→ Task statement: Working from the listing below, set down every line exactly.

→ Provided material:
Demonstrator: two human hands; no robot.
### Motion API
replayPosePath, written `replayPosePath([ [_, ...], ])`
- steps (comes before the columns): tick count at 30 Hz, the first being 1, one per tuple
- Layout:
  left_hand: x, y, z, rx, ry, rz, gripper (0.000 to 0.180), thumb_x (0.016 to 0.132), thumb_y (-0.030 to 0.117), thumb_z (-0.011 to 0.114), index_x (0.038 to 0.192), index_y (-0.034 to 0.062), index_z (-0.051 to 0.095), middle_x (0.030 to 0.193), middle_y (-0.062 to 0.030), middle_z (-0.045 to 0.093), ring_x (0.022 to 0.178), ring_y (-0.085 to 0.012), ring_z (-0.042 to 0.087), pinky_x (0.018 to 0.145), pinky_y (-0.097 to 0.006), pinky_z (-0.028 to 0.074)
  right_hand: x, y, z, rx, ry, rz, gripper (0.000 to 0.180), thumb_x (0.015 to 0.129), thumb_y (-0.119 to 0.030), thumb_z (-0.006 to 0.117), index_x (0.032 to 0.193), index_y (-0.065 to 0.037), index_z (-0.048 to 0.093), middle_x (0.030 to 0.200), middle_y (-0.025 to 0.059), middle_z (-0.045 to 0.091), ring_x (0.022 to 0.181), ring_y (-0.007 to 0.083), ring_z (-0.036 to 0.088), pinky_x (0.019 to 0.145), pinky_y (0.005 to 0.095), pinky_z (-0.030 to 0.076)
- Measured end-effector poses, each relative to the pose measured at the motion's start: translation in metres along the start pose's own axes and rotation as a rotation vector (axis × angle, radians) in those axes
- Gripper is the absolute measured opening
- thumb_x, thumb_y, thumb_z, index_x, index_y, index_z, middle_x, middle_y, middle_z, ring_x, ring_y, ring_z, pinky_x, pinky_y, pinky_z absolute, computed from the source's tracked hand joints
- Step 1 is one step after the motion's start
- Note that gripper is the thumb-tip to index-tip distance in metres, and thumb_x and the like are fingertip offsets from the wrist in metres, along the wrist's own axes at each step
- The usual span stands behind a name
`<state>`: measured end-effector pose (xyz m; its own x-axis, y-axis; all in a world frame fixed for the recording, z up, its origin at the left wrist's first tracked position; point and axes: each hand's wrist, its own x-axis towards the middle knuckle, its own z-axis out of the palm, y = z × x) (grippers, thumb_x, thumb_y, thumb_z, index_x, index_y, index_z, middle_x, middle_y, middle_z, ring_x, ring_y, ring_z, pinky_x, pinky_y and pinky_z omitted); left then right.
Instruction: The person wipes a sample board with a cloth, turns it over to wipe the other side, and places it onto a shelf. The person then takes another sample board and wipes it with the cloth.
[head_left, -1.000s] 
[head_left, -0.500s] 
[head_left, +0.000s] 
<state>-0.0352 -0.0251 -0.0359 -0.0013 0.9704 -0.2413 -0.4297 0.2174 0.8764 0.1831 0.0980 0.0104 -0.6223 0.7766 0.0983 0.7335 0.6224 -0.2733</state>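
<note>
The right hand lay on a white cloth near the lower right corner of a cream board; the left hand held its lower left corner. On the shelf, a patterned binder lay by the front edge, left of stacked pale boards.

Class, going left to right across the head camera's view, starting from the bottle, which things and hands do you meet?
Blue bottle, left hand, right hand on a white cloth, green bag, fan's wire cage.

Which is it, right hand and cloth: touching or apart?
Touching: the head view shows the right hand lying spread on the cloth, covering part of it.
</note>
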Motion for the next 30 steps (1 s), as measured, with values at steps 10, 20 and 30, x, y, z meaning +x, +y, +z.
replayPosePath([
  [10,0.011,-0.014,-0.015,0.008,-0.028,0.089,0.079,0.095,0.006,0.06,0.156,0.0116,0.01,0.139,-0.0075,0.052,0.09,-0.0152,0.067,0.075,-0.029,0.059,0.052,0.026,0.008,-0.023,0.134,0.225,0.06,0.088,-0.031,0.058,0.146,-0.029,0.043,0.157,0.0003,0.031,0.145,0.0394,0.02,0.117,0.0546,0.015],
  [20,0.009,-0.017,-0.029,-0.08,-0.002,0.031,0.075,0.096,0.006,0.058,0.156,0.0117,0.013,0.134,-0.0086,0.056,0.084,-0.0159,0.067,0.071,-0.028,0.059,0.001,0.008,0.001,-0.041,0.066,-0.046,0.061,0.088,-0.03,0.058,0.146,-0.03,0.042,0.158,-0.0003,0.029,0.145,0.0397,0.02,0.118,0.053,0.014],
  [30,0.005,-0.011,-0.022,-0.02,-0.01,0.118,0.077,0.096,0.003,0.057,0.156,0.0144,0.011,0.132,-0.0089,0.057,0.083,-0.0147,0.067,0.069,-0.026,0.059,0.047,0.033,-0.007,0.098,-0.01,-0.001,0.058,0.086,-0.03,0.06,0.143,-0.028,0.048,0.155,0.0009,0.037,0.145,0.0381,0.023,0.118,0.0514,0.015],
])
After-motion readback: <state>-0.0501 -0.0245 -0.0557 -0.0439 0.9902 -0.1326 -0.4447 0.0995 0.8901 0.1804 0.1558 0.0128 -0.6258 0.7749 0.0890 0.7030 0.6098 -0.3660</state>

→ Reply:
Demonstrator: two human hands; no robot.
### Motion API
replayPosePath, written `replayPosePath([ [_, ...], ])`
- steps (comes before the columns): tick count at 30 Hz, the first being 1, one per tuple
- Layout:
  left_hand: x, y, z, rx, ry, rz, gripper (0.000 to 0.180), thumb_x (0.016 to 0.132), thumb_y (-0.030 to 0.117), thumb_z (-0.011 to 0.114), index_x (0.038 to 0.192), index_y (-0.034 to 0.062), index_z (-0.051 to 0.095), middle_x (0.030 to 0.193), middle_y (-0.062 to 0.030), middle_z (-0.045 to 0.093), ring_x (0.022 to 0.178), ring_y (-0.085 to 0.012), ring_z (-0.042 to 0.087), pinky_x (0.018 to 0.145), pinky_y (-0.097 to 0.006), pinky_z (-0.028 to 0.074)
  right_hand: x, y, z, rx, ry, rz, gripper (0.000 to 0.180), thumb_x (0.015 to 0.129), thumb_y (-0.119 to 0.030), thumb_z (-0.006 to 0.117), index_x (0.032 to 0.193), index_y (-0.065 to 0.037), index_z (-0.048 to 0.093), middle_x (0.030 to 0.200), middle_y (-0.025 to 0.059), middle_z (-0.045 to 0.091), ring_x (0.022 to 0.181), ring_y (-0.007 to 0.083), ring_z (-0.036 to 0.088), pinky_x (0.019 to 0.145), pinky_y (0.005 to 0.095), pinky_z (-0.030 to 0.076)
- Measured end-effector poses, each relative to the pose measured at the motion's start: translation in metres along the start pose's own axes and rotation as a rotation vector (axis × angle, radians) in those axes
- Gripper is the absolute measured opening
- thumb_x, thumb_y, thumb_z, index_x, index_y, index_z, middle_x, middle_y, middle_z, ring_x, ring_y, ring_z, pinky_x, pinky_y, pinky_z absolute, computed from the source's tracked hand joints
- Step 1 is one step after the motion's start
- Note that gripper is the thumb-tip to index-tip distance in metres, and thumb_x and the like are fingertip offsets from the wrist in metres, along the wrist's own axes at each step
- The usual span stands behind a name
`<state>`: measured end-effector pose (xyz m; its own x-axis, y-axis; all in a world frame fixed for the recording, z up, its origin at the left wrist's first tracked position; point and axes: each hand's wrist, its own x-axis towards the middle knuckle, its own z-axis out of the palm, y = z × x) (grippers, thumb_x, thumb_y, thumb_z, index_x, index_y, index_z, middle_x, middle_y, middle_z, ring_x, ring_y, ring_z, pinky_x, pinky_y and pinky_z omitted); left then right.
Instruction: The person wipes a sample board with a cloth, turns it over to wipe the other side, and places it onto a shelf. The person then takes another sample board and wipes it with the cloth.
[head_left, -1.000s] 
[head_left, -0.500s] 
[head_left, +0.000s] 
<state>-0.0352 -0.0251 -0.0359 -0.0013 0.9704 -0.2413 -0.4297 0.2174 0.8764 0.1831 0.0980 0.0104 -0.6223 0.7766 0.0983 0.7335 0.6224 -0.2733</state>
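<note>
The right hand lay on a white cloth near the lower right corner of a cream board; the left hand held its lower left corner. On the shelf, a patterned binder lay by the front edge, left of stacked pale boards.

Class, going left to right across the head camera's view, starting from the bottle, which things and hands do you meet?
Blue bottle, left hand, right hand on a white cloth, green bag, fan's wire cage.

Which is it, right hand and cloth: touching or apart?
Touching: the head view shows the right hand lying spread on the cloth, covering part of it.
</note>
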Motion for the next 30 steps (1 s), as measured, with values at steps 10, 20 and 30, x, y, z meaning +x, +y, +z.
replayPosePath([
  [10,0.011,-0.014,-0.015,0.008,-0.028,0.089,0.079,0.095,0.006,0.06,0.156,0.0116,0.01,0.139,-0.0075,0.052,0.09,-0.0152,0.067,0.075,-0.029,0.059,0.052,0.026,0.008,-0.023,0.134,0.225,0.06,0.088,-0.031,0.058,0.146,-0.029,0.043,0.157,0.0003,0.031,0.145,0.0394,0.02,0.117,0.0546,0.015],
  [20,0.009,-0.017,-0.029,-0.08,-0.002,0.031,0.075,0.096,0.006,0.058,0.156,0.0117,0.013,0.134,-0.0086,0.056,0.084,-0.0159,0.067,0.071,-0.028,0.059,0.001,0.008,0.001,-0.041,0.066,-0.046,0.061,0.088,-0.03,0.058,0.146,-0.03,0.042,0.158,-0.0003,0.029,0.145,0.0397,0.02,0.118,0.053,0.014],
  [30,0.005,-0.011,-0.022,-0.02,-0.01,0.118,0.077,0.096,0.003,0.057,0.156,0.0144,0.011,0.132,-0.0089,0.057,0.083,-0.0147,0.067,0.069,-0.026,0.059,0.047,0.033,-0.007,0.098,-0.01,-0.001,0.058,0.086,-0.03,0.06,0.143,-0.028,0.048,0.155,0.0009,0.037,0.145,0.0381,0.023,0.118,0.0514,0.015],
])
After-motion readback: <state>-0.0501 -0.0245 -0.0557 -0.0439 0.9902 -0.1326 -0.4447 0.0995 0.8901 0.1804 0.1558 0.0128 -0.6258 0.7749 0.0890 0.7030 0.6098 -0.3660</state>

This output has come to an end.